Despite all that work, Astor also spent money on repairs and upgrades. After Astor’s purchase of the property in 1887, newspaper accounts, including one in The Sun, noted the shabby condition of the landscape and that Astor would need to expend spend a substantial amount on improvements to make the “rectangular ugliness” of the house fit for “a man of delicate taste.”
Fortunately neither Field nor Astor significantly altered Lienau’s design for the exterior and Field further protected the property by putting a covenant in place before selling it to Astor. The covenant restricted use of the property, preventing subsequent owners from using it for commercial or manufacturing purposes as well as such institutional uses as asylums, hospitals or schools. The validity of the covenant was successfully upheld after a fight by Fields and his heirs when Manhattan College briefly established a campus at Nuits in the 1890s.
By the early 20th century, the expansive acreage surrounding Nuits was sold off for the development of Ardsley Park. The house currently sits on just under five acres.
In relatively more modern history, the property was listed in the National Register of Historic Places in 1977, before its sale by the Schmelzel descendants in 1980. The movie lore of the house appears to begin with Martin Scorsese’s 1993 ‘Age of Innocence.’ Although it is kind of blink and you miss it, a scene takes place in the interior of the glass conservatory with stars Winona Ryder and Daniel Day-Lewis. There is also a glimpse of a bit of the exterior of the house which, for the purpose of the film, is a mansion in Newport.
Under the current owners, who bought the property in 2000 and completed their own modern upgrades, it continues to be used a film and photo location as can be seen on the Instagram for the house. In 2016, it served as a shooting location for the film ‘The Wilde Wedding’ with Glenn Close.
The house has been on and off the market in recent years; in 2015 the New York Times profiled the house as it was set to hit the market for $14.75 million.
It is back on the market and is certainly a property for those ready to take on a house that is not exactly a modest country retreat. The over 12,000 square foot house has nine bedrooms, eight full baths and three half baths. The listing photos show the original grand proportions of the main level are intact along with some of those mantels added by Cyrus W. Field in the 1880s.
There is plenty of room to entertain with parlors, a formal dining room and billiard room along with the stunning conservatory. In addition to large windows, many of the rooms have direct access to the porches that wrap around much of the house.
The kitchen, with the wood floors and high ceilings of the rest of the main level, has been updated.
No floor plan is provided, but according to the listing the house has an elevator. The basement has been renovated to include a gym and media room and a listing photo shows a wine cellar.
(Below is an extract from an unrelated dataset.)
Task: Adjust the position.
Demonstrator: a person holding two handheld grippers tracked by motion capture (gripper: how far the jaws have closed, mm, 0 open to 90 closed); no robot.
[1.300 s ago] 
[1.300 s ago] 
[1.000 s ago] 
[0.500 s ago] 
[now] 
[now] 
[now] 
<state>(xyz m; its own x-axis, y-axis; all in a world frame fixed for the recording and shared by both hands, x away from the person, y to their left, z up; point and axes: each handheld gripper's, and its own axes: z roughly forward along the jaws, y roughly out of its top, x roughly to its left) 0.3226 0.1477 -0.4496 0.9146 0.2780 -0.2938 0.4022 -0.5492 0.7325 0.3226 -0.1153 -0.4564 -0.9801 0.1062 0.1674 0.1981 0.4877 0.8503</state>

The surrounding grounds include stone pathways around the house, planting beds and a heated pool with an outdoor shower.
While the house has its own scenic grounds, it is also just a few blocks from the trail of the Old Croton Aqueduct State Park, which which runs from Van Cortlandt Park in The Bronx to the Croton Dam in Cortlandt. For access into the city it is less than a 10 minute walk from the house to the Metro-North station at Ardsley-on-Hudson.
Listed by Aurora (Rory) Tishelman and Carolyn Joy of Houlihan Lawrence, the property is asking $6.495 million.